There remains public concern over safety and disposal of the nuclear waste, which could remain a danger for the indefinite future. At this time, the waste products are stored near the existing reactors. Many people remember the tragic accidents in Three Mile Island, Pennsylvania and Chernobyl Russia. There may have been others in the world which were not reported.

The plants are estimated to cost at least $14 billion dollars, so more money will have to be raised from government, private, and foreign sources. If the figures can be believed, experts claim the Georgia plants can cut carbon pollutions by 16 million tons each year, compared to coal. President Obama says that is like taking 3.5 million cars off the road. The plants are supposed to provide electricity to 1.4 million people. Again, it is impossible to determine the accuracy of these estimates.

President Obama did not take questions after making his announcement. Later, press secretary Robert Gibbs was pelted with questions about the issues of safety and nuclear waste disposal. He assured us the plants will be safe and experts continue to study the waste issue. That is a standard Washington answer.

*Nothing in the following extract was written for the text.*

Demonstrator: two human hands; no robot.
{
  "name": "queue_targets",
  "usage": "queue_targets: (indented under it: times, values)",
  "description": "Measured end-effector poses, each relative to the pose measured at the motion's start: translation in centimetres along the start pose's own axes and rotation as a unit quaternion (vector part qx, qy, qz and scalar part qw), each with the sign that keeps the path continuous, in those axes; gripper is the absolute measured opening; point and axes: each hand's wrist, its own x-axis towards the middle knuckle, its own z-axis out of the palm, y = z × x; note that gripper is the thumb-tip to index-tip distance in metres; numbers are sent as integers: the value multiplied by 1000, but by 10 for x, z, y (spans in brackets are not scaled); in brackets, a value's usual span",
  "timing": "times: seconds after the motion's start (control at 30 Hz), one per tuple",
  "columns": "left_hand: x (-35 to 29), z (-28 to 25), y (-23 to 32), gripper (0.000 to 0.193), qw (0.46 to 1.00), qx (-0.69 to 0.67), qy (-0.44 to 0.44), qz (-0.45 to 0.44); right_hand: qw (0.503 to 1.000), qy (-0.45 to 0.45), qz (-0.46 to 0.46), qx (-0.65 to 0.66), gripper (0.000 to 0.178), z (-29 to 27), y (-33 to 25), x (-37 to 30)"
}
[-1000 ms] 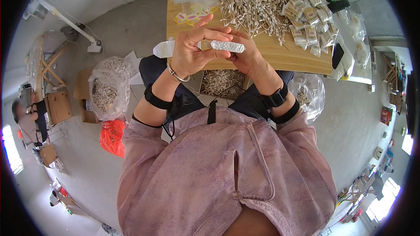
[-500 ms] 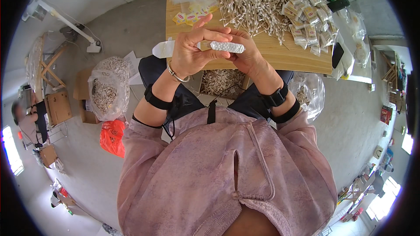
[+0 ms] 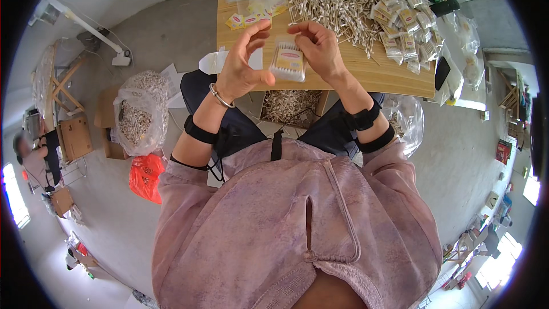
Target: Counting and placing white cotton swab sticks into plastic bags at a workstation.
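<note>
- Far left, on the floor: clear plastic bag (image 3: 135, 117), bulging with swabs.
- Left hand (image 3: 237, 70): open, fingers loosely curved, thumb reaching right toward the packet's lower left corner; grips nothing — contact with the corner, cannot tell.
- Yellow cards (image 3: 251, 19): on the table, just beyond that hand.
- Swab packet (image 3: 289, 62): between the hands, above the near edge of the wooden table (image 3: 377, 77). Label face up; long axis runs toward and away from the body, white tips nearest the wearer.
- Right hand (image 3: 323, 52): the nearer one — thumb and forefinger pinched on the packet's upper right, other fingers curled in.
- Beyond it: heap of loose swabs (image 3: 331, 0).
- Farther right: filled packets (image 3: 407, 21), piled.
</note>
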Motion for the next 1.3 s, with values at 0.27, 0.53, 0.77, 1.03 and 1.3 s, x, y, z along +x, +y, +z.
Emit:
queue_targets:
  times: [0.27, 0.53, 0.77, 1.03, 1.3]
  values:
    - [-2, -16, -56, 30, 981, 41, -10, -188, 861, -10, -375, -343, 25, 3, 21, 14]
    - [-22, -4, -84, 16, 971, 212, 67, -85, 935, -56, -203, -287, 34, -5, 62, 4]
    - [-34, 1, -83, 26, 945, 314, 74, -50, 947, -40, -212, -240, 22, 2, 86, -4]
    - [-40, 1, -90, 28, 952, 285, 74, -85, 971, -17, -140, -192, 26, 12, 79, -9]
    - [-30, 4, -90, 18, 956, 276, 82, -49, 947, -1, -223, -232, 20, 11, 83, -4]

President Obama hopes the compromise on nuclear power will help him gain Congressional passage of his climate change proposals. He insists the nuclear plants will create thousands of new jobs, curb pollution, and reduce some use of oil. He argued, "if we fail to invest in technologies of tomorrow, we are going to import those technologies instead of exporting them... We will fall behind... jobs will be produced overseas instead of here."

He may be right, and his proposal may gain more support among Republicans, as well as Democrats. But nuclear development remains an emotional and controversial issue. These proposals come at a time many countries are criticizing Iran and North Korea for nuclear enrichment programs. They are supposed to be meant for nuclear power, but they may also convert the programs to military use, if they are not halted.

So the nuclear debate has now intensified. In addition to blowing and throwing snow in these blizzard times, a lot of atoms and billions of dollars are now added to the mix.